Removal of fibroids by laparoscopy (Laparoscopic Myomectomy) is perhaps the most tedious of all laparoscopic surgeries. There are many steps namely:
- Devascularize the uterus
- Removal of the fibroids
- Repair the defect
- Removal of the fibroid/s by morcellation
My biggest fear when performing myomectomy by laparoscopy is missing fibroids. There are several strategies for not missing a fibroid when performing this surgery. They are:
- Transvaginal ultrasound during the surgery
- Transvaginal injection of methylene blue dye on the capsule of the fibroid
- Intraoperative ultrasound
This can be done easily. Once all the visible fibroids are removed by laparoscopy, a transvaginal ultrasound (TVS) can be done to look at the uterus to see if there are any fibroids that are still remaining in the uterus. One trick is to place some fluid in the Pouch of Douglas and place the patient in the reverse Trendelenburg position when performing the transvaginal ultrasound. The advantage of this method is that it is easy to find an ultrasound with a transvaginal probe. However, there are several disadvantages. Firstly, in virgo intacta patients TVS cannot be done. This can be overcome by performing a transrectal ultrasound. The biggest disadvantage I face with this method is that, it is difficult to determine the place on the uterus to make the incision having located the fibroid by transvaginal ultrasound. The orientation can be difficult.

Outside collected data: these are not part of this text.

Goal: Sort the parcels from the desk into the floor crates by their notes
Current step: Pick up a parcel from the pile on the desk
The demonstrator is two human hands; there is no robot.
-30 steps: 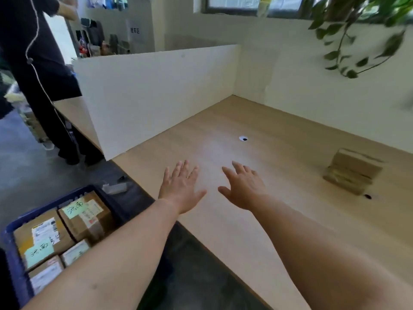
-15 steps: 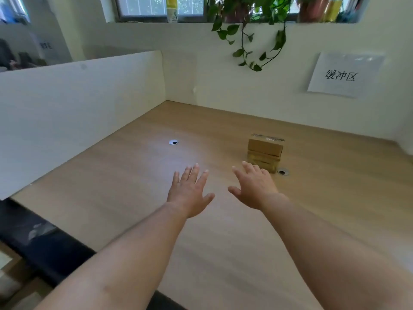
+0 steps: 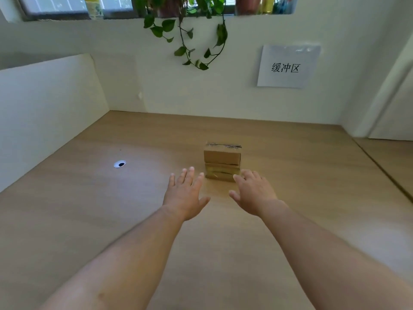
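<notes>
Two small brown cardboard parcels (image 3: 222,161) stand stacked on the wooden desk (image 3: 89,209), near its middle. My left hand (image 3: 185,194) reaches out palm down, fingers spread, just left of and in front of the stack, holding nothing. My right hand (image 3: 252,193) is also spread and empty, its fingertips right at the lower parcel's front right corner. Whether it touches the parcel I cannot tell. No notes on the parcels show from this side. The floor crates are out of view.
A white partition (image 3: 44,113) bounds the desk on the left. The back wall bears a paper sign (image 3: 288,67), and a trailing plant (image 3: 190,34) hangs above it. A round cable hole (image 3: 120,164) sits in the desk at the left. A desk seam (image 3: 380,168) runs along the right.
The view has swung right from the blue floor crate of parcels to the desk. Both empty hands have moved forward and now flank the stacked parcels.
</notes>
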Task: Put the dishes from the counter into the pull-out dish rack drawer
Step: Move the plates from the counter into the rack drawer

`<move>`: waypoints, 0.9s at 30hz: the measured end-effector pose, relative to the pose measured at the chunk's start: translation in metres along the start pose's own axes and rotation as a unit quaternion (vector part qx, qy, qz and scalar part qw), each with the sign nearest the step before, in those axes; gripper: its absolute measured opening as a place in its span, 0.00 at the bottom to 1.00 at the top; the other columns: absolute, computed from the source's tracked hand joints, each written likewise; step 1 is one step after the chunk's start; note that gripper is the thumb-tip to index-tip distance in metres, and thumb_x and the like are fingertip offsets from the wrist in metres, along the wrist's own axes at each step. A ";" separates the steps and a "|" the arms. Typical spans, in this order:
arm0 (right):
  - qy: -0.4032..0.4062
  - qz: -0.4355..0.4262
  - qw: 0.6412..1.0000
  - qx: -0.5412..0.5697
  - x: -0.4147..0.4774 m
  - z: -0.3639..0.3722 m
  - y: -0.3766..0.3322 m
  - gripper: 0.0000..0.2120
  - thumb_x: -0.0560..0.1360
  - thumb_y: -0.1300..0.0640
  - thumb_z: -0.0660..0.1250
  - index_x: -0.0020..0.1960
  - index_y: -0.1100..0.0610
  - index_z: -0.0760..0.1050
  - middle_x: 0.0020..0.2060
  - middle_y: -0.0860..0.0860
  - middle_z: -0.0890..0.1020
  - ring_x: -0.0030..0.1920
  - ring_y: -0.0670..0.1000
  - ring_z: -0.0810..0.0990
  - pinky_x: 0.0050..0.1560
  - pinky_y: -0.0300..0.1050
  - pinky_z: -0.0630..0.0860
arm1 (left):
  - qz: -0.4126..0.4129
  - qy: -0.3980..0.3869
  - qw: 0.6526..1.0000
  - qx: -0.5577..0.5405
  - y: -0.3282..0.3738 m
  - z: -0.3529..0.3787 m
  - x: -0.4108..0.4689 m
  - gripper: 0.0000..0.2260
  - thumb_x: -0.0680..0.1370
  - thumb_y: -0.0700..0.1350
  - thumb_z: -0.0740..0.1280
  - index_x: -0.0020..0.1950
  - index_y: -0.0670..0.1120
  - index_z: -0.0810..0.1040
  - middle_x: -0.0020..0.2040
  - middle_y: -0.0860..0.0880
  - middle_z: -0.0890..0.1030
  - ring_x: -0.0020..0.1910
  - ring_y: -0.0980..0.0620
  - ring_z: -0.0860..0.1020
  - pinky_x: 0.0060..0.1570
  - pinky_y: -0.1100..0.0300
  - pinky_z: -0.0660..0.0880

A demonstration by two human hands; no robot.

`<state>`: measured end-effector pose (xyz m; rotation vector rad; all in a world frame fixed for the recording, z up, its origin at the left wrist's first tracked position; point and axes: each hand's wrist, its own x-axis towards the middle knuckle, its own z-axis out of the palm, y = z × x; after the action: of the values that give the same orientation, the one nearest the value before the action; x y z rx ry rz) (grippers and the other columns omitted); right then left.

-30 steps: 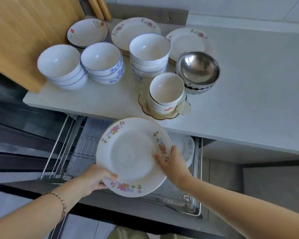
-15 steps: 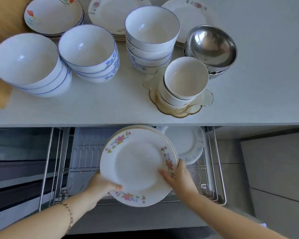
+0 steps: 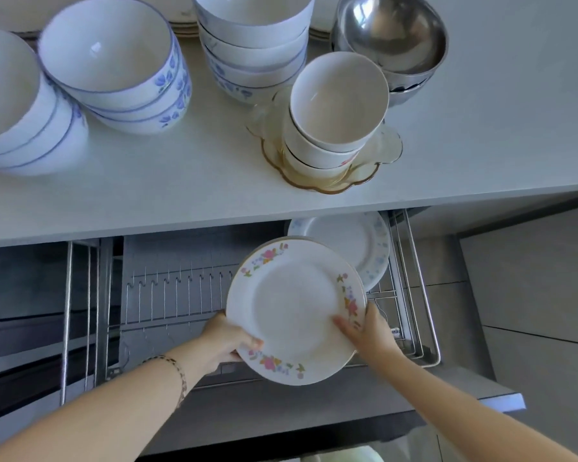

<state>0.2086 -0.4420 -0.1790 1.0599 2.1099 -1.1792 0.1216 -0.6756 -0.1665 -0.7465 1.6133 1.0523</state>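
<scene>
Since half a second ago the flowered plates (image 3: 294,308) have moved right over the drawer rack (image 3: 167,295), and their far rim now overlaps the pale plate (image 3: 354,241) standing at its right end. They tilt with the face up toward the camera. The left hand (image 3: 222,341) pinches the lower-left rim, thumb on the face. The right hand (image 3: 371,335) grips the right rim the same way. The other fingers are hidden behind.

The left hand (image 3: 226,341) and right hand (image 3: 369,331) hold round white plates with pink flowers (image 3: 294,308) over the silver wire dish rack drawer (image 3: 167,295). A white plate with blue flowers (image 3: 357,248) sits just behind them.
</scene>
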 end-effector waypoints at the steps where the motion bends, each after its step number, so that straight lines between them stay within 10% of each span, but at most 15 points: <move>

When a fibroid is seen on transvaginal ultrasound and it is difficult to know where to cut on the uterus laparoscopically, one strategy is to place a needle vaginally (similar to oocyte retrieval ) and inject methylene blue into the capsule of the fibroid. When this bluish tinge is seen laparoscopically, we will be able to know exactly where to make an incision on the uterus to locate the fibroid.
In patients with multiple fibroids some big and some small, instead of performing a large laparotomy incision, I perform a laparoscopy to remove all the big fibroids first and then perform a minilaparotomy. There are 2 advantages of the minilaparotomy. Firstly all the big fibroids that had been removed laparoscopically can be removed through this minilaparotomy incision. Secondly, I can pull out the small uterus through the minilaparotomy incision, feel the uterus with my hands and remove all the remaining small fibroids. In this way, I am sure of having removed all the fibroids. I will then repair the uterus and then replace the repaired uterus into the abdomen. A laparoscopy is then performed after that. It will be easier to place antiadhesions on the repaired uterus. In this strategy, I have converted a large laparotomy into a suprapubic transverse minilaparotomy. As the uterus is pulled out of the abdomen, there is no manipulation of the intestines by the hands of the surgeon. This will lead to less intra abdominal adhesions.
BK Medical® makes an ultrasound machine with intraoperative ultrasound probes. The ultrasound probes can be inserted into the abdomen through a 10mm trocar. After laparoscopic removal of all the fibroids, the probe can be placed on the uterus. Intraoperative ultrasound can be done to locate any fibroids left in the uterus. If a fibroid is seen by ultrasound, an incision can be made on the uterus exactly where the intraabdominal probe was placed and the fibroid can be removed easily. This is perhaps the best way of locating a fibroid that could not be visualised during laparoscopy. The only problem is that BK Medical® is the only company that makes this intraoperative ultrasound probe and the machine is expensive.